REQUIRED ACTION:
The whole of the data is to be returned without a single change.
** Opening RAW DATA block **
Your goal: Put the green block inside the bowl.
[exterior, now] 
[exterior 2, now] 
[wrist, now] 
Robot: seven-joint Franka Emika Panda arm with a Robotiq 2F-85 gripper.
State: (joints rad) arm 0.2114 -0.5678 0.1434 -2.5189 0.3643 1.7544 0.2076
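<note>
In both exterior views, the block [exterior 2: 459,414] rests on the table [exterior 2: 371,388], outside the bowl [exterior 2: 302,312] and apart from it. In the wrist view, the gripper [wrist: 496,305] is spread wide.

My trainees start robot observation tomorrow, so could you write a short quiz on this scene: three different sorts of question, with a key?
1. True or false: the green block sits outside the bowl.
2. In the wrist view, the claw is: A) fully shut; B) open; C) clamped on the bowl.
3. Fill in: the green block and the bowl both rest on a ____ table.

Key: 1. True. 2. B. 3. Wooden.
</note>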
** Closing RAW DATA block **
ANSWER AREA:
Your goal: Put the green block inside the bowl.
[exterior, now] 
[exterior 2, now] 
[wrist, now] 
Robot: seven-joint Franka Emika Panda arm with a Robotiq 2F-85 gripper.
State: (joints rad) arm 0.2114 -0.5678 0.1434 -2.5189 0.3643 1.7544 0.2076
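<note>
In both exterior views, the block [exterior 2: 459,414] rests on the table [exterior 2: 371,388], outside the bowl [exterior 2: 302,312] and apart from it. In the wrist view, the gripper [wrist: 496,305] is spread wide.

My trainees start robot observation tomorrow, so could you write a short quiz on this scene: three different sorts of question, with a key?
1. True or false: the green block sits outside the bowl.
2. In the wrist view, the claw is: A) fully shut; B) open; C) clamped on the bowl.
3. Fill in: the green block and the bowl both rest on a ____ table.

Key: 1. True. 2. B. 3. Wooden.
</note>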

This completes the answer to the exercise.